Urinary problems are fairly common among young children. While children are potty training and learning personal hygiene there are several different urinary issues that can occur. Even older school-age children occasionally experience problems. It is important to consult your child's doctor if you suspect there may be something wrong with your child's urinary system, as even slight infections can become serious if left untreated.
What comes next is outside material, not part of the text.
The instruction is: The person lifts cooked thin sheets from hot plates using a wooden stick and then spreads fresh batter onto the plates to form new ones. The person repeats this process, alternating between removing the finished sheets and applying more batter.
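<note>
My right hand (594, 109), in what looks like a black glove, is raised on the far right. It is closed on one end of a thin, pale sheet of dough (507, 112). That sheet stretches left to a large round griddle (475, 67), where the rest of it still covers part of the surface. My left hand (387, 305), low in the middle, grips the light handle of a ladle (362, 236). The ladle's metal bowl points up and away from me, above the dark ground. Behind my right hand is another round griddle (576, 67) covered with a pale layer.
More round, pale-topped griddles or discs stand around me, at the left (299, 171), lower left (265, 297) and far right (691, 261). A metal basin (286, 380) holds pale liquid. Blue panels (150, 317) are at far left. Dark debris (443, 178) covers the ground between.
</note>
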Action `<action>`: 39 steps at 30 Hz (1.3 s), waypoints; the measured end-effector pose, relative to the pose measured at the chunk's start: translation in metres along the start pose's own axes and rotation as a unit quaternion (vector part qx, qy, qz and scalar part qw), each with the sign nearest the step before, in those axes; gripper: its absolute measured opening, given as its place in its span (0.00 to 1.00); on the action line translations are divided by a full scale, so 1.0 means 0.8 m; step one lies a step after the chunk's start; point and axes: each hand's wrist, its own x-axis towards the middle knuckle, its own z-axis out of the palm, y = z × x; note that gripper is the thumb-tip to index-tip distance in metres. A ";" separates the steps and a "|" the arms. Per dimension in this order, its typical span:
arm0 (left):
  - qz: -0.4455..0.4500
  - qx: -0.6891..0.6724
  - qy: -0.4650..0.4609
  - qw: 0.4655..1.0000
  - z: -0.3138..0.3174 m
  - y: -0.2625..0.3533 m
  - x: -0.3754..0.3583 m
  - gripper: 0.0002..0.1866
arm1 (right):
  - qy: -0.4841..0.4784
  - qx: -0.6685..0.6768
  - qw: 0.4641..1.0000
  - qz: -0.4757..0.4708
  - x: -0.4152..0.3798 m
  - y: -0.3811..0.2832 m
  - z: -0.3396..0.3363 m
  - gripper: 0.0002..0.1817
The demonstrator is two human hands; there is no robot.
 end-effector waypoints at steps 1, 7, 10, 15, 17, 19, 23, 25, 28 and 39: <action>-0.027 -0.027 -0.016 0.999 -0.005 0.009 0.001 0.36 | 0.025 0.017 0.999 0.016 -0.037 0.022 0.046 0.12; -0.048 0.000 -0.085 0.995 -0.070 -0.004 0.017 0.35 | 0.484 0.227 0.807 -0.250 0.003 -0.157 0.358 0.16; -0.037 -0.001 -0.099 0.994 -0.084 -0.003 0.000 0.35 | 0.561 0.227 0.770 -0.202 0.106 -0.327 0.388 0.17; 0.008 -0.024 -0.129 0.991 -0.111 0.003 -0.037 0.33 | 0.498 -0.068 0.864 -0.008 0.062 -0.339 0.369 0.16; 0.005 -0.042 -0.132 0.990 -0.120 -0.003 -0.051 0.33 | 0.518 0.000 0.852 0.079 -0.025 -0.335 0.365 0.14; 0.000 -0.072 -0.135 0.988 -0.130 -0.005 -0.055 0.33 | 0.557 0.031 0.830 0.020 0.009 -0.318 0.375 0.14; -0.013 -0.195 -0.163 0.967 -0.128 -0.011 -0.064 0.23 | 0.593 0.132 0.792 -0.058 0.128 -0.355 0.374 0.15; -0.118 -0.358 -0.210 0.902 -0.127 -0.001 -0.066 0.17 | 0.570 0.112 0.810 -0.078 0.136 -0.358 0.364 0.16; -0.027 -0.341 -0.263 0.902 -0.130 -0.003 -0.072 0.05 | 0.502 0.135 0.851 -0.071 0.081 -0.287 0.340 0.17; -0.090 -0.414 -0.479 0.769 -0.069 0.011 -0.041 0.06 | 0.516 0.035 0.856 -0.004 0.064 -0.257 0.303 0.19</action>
Urinary incontinence is common in young children and is usually not a cause for concern. Preschool, and even some kindergarten-age children are still developing the muscles needed to control urine flow. It is normal for a fully potty trained child to have an occasional accident. Often, young children simply ignore the urge to go until it is too late because they are engaged in an activity they don't want to leave. Occasionally incontinence is caused by structural problems in the bladder, so it is important to talk to your pediatrician if you are concerned about your child's incontinence.
Urinary Tract Infection
Urinary tract infections, or UTIs, are another common urinary problem in young children. A UTI is caused by bacteria entering the urethra—the tube from which urine leaves the body. This bacteria can sometimes be the result of poor hygiene, so it is important to teach children, particularly girls, proper bathroom hygiene. If your child is experiencing pain when urinating, is frequently urinating but only producing small amount of urine and is running a fever, she may have a UTI. It is important to take your child to the doctor right away, as untreated UTIs can lead to further complications.
Frequent urination in children often has a straightforward cause—the child is drinking extra fluids. Before becoming concerned about underlying causes, take note of how much your child is drinking. Another simple reason for frequent urination is your child's still-developing bladder control. He may not be able to hold liquid for very long periods of time. If there isn't a simple explanation for your child's frequent urination, you should talk to your pediatrician, because it can potentially be a sign of diabetes, kidney disease or a urinary tract infection.
Pain During Urination
Pain during urination in children is most often seen in young girls who are suffering from a condition called soap vulvitis. Soap vulvitis is caused by bubble baths or soaps that irritate the opening of your child's urethra. Thankfully the cure for this is simple—discontinue any soap use in your child's bath water, and teach her to clean her genital area using only warm water. In girls or boys, painful urination can be a sign of a urinary tract infection. If your child is ever experiencing pain during urination, contact your doctor.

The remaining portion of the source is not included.